Portugal scrutinized for AML Compliance, anti-bribery enforcement
Oil booms and billionaires go hand in hand, and that is true for Angola, one of Africa’s poorest countries with some of the world’s wealthiest leaders due to vast oil reserves. A fascinating New York Times feature last month dived into the strained relationship between Angola and its former colonizer Portugal. The focus of the article was the vast sums of Angolan money—much of it allegedly laundered—flowing into Portugal.
The Times report cited research showing that from 2002 to 2015, Angolan individuals and companies transferred approximately $189 billion out of the country through various murky investments and shell companies. Simultaneously more than half of the nation’s workers survive on about $3 per day, according to the United Nations Human Development Report.
Money laundering accusations have dogged many of the massive investments in Portuguese properties and businesses by Angolan nationals. And Portugal has been frequently criticized for lax AML enforcement and weak anti-corruption measures.
The relationship became especially complex over the last two decades as Angolan oil wealth surged and the Portuguese economy struggled. The Times reports that for many in Portugal, the infusion of massive amounts of investment from wealthy Angolans helped prop up the economy during a very rough patch.
But others around Europe and the world have pressed Portugal to step up its standards and enforcement related to AML Compliance requirements and anti-bribery measures. Groups and individuals have criticized the country for allowing itself to be a money Laundromat for vast sums of wealth allegedly stolen in a de facto sense from the African country.
The OECD has been critical of Portugal in its various monitoring reports. And when Portugal has made efforts to investigate alleged corruption related to Angolan investments, powerful Angolans have threatened to move their money elsewhere, effectively squashing much of the scrutiny by the cautious Portuguese officials, according to the Times.

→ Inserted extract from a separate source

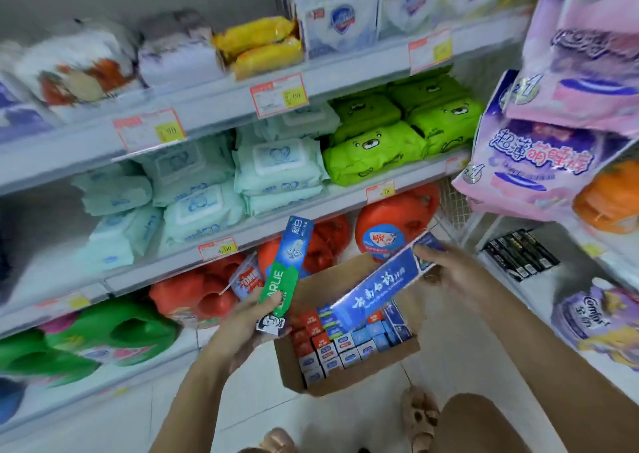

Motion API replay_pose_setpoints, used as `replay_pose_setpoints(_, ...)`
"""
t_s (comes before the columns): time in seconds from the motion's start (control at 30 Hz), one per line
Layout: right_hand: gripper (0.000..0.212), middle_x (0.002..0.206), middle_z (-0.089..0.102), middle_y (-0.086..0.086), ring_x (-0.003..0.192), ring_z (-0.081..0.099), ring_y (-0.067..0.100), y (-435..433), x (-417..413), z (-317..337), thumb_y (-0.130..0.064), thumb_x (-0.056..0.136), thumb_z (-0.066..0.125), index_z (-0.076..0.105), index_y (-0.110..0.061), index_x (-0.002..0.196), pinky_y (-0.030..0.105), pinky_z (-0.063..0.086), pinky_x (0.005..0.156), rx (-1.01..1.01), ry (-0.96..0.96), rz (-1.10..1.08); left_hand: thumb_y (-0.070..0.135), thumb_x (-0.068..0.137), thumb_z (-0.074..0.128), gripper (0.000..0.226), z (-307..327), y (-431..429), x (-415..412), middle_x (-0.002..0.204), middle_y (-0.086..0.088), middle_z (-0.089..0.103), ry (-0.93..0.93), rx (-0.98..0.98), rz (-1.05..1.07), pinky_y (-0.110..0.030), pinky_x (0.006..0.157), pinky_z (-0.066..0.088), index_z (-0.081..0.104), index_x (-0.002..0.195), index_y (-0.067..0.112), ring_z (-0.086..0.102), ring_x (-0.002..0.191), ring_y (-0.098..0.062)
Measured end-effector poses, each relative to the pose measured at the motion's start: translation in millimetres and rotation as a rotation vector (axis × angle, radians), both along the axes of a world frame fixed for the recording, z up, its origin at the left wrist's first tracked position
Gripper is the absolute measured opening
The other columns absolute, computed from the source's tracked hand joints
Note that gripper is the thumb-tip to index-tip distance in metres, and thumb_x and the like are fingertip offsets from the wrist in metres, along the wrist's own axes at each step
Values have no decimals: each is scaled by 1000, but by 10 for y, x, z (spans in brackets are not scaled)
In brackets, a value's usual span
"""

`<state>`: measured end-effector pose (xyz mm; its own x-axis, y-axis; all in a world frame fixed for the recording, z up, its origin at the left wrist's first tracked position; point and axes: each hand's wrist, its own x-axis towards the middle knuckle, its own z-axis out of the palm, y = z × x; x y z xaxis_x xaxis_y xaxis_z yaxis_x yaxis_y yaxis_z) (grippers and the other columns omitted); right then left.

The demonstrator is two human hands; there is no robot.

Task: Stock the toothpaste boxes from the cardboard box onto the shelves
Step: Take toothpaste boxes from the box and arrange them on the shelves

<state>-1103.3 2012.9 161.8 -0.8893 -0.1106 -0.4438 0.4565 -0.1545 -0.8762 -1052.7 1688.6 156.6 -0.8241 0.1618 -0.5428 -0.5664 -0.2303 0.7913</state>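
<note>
- Step in hand, as I judge it: two boxes are up out of the cardboard box (345, 380) on the floor, not yet on the shelves (328, 205)
- Next calls for choosing a free shelf spot
- Left hand (242, 324) grips the green toothpaste box (287, 266) by its lower end, upright
- Right hand (449, 276) pinches the blue toothpaste box (380, 286) by one end, slanted over the carton

Green bear-faced packs (377, 148) beside pale wipe packs (276, 169), orange jugs (408, 207) below, pink bags (532, 176) rightward.
</note>
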Motion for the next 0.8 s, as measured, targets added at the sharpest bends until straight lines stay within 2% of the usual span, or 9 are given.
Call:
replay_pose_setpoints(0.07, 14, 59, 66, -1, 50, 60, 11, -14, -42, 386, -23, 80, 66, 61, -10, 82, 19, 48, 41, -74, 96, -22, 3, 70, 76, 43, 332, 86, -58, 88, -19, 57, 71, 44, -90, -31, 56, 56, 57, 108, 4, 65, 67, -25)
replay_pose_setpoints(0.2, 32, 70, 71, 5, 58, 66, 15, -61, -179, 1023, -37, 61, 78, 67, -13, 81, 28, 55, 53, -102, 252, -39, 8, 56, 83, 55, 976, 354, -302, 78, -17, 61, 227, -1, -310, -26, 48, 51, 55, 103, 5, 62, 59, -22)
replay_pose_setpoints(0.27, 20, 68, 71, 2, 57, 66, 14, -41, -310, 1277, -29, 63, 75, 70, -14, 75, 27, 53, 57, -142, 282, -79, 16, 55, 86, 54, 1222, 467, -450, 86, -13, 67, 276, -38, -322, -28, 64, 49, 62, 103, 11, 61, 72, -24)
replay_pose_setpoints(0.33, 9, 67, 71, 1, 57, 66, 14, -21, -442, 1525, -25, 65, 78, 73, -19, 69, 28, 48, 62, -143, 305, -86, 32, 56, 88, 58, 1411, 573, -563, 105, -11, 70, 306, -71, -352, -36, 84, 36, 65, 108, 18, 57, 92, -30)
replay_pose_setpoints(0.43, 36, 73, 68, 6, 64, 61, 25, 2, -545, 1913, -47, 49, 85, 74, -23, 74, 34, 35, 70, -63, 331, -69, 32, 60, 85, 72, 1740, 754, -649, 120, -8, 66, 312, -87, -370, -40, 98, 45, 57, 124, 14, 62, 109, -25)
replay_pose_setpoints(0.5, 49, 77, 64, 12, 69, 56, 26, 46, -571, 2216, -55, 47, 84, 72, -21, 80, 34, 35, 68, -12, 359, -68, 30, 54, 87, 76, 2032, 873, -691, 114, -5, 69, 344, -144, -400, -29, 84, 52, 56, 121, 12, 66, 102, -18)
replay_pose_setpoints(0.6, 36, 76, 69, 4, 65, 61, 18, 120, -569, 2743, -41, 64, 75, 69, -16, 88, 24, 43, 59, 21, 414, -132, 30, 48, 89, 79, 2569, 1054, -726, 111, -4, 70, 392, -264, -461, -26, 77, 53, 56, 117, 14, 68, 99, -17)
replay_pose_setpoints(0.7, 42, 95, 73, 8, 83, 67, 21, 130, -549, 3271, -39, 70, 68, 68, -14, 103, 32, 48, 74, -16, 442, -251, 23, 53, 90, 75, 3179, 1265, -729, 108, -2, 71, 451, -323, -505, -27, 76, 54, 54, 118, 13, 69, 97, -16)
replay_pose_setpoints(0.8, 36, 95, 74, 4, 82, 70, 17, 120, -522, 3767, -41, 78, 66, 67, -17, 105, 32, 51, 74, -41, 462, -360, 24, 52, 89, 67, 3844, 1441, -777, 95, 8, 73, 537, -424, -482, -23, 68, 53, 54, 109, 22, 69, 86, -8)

Some Portuguese leaders have pushed back against the criticism, noting that Portugal cannot change the fact that business leaders and political leaders in a country like Angola are often one and the same. Moreover, some argue that a bank’s only concern is whether a customer has a valid business from which the funds to be invested could reasonably have been generated.
A former Portuguese bank executive advanced that argument. He used as an example Isabel dos Santos, the multibillionaire daughter of Angola’s president. She is famous in Portugal for her wealth and investments there. By virtue of being the Angolan president’s daughter, she has amassed vast wealth by being appointed to ownership and leadership positions in the country’s oil industry, its cell phone industry, and more. The bank executive noted that his job was to verify those businesses, not how she gained control of those businesses or their bookkeeping in the first place.
Some Portuguese officials noted too in the report that if they are expected to increase their scrutiny of Angolan money, so too should other nations be expected to similarly scrutinize investments of new wealth from China and similar nations where fortunes have amassed almost overnight and individuals are seeking to move vast sums of questionable wealth out of their countries.